# [Task instructions]
Copy the entire listing, down to the final line, exactly.

# [Dataset section]
↓

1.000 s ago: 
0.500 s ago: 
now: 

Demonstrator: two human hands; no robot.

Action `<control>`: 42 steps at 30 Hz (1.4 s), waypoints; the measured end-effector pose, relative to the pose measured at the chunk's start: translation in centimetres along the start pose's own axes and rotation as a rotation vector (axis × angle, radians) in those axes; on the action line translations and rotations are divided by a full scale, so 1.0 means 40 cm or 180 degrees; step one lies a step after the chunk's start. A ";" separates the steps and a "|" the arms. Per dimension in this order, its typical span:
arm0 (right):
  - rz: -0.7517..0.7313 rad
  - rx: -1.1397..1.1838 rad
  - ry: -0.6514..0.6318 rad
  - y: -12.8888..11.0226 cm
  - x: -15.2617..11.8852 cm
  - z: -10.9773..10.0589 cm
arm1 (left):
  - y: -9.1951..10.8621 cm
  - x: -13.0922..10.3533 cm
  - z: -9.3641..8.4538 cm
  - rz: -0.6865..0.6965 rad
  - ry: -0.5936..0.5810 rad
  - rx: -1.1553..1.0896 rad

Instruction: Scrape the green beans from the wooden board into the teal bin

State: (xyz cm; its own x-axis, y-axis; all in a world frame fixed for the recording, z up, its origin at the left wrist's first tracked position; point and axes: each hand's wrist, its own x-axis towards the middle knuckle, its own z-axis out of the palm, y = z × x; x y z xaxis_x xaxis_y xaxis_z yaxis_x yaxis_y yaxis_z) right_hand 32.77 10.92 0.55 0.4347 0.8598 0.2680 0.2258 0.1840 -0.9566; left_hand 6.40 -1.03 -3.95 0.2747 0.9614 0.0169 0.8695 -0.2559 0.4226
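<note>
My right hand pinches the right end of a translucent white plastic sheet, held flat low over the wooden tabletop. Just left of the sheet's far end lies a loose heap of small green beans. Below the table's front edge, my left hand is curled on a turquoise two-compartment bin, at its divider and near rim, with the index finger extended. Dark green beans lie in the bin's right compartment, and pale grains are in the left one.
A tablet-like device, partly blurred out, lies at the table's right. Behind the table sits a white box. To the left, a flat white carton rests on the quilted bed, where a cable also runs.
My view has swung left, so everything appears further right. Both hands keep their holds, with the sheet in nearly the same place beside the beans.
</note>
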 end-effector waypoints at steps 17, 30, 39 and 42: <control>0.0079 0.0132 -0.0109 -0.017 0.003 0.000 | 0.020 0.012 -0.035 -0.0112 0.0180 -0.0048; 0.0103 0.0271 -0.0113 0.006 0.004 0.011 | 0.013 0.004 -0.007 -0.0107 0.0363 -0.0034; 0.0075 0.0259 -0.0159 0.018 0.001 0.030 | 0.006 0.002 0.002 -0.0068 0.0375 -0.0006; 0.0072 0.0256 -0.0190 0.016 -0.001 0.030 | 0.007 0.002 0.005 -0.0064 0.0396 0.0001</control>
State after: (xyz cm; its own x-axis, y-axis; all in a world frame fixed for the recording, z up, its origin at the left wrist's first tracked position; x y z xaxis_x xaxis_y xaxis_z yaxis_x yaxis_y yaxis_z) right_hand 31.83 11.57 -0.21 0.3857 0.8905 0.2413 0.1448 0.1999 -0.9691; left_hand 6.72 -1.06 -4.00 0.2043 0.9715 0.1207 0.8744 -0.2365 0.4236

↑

# [Answer]
1.000 s ago: 
0.500 s ago: 
now: 

Demonstrator: two human hands; no robot.

Action `<control>`: 42 steps at 30 Hz (1.4 s), waypoints; the measured end-effector pose, relative to the pose measured at the chunk's start: translation in centimetres along the start pose's own axes and rotation as a rotation vector (axis × angle, radians) in those axes; on the action line translations and rotations are divided by a full scale, so 1.0 means 40 cm or 180 degrees; step one lies a step after the chunk's start. A ";" separates the steps and a "|" the arms. Per dimension in this order, its typical span:
arm0 (right):
  - rz: -0.7517..0.7313 rad
  - rx: -1.1397..1.1838 rad
  - ry: -0.6514..0.6318 rad
  - y: -12.8888..11.0226 cm
  - x: -15.2617..11.8852 cm
  - z: -10.9773..10.0589 cm
arm1 (left):
  - y: -9.1951..10.8621 cm
  - x: -13.0922..10.3533 cm
  - z: -9.3641..8.4538 cm
  - rz: -0.6865..0.6965 rad
  - ry: -0.5936..0.5810 rad
  - rx: -1.1553..1.0896 rad

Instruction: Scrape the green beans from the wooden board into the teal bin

State: (xyz cm; its own x-axis, y-axis; all in a world frame fixed for the recording, z up, its origin at the left wrist's first tracked position; point and axes: each hand's wrist, its own x-axis towards the middle knuckle, its own z-axis out of the palm, y = z × x; x y z xaxis_x xaxis_y xaxis_z yaxis_x yaxis_y yaxis_z) right_hand 32.77 10.92 0.55 0.4347 0.8598 0.2680 0.2258 0.1840 -0.9566; left_hand 6.40 -1.03 -3.95 0.2747 0.9614 0.0169 0.8695 -0.2559 0.4226
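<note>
My right hand pinches the right end of a translucent white plastic sheet, held flat low over the wooden tabletop. Just left of the sheet's far end lies a loose heap of small green beans. Below the table's front edge, my left hand is curled on a turquoise two-compartment bin, at its divider and near rim, with the index finger extended. Dark green beans lie in the bin's right compartment, and pale grains are in the left one.
A tablet-like device, partly blurred out, lies at the table's right. Behind the table sits a white box. To the left, a flat white carton rests on the quilted bed, where a cable also runs.
My view has swung left, so everything appears further right. Both hands keep their holds, with the sheet in nearly the same place beside the beans.
</note>
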 end-effector waypoints at steps 17, 30, 39 and 42: <control>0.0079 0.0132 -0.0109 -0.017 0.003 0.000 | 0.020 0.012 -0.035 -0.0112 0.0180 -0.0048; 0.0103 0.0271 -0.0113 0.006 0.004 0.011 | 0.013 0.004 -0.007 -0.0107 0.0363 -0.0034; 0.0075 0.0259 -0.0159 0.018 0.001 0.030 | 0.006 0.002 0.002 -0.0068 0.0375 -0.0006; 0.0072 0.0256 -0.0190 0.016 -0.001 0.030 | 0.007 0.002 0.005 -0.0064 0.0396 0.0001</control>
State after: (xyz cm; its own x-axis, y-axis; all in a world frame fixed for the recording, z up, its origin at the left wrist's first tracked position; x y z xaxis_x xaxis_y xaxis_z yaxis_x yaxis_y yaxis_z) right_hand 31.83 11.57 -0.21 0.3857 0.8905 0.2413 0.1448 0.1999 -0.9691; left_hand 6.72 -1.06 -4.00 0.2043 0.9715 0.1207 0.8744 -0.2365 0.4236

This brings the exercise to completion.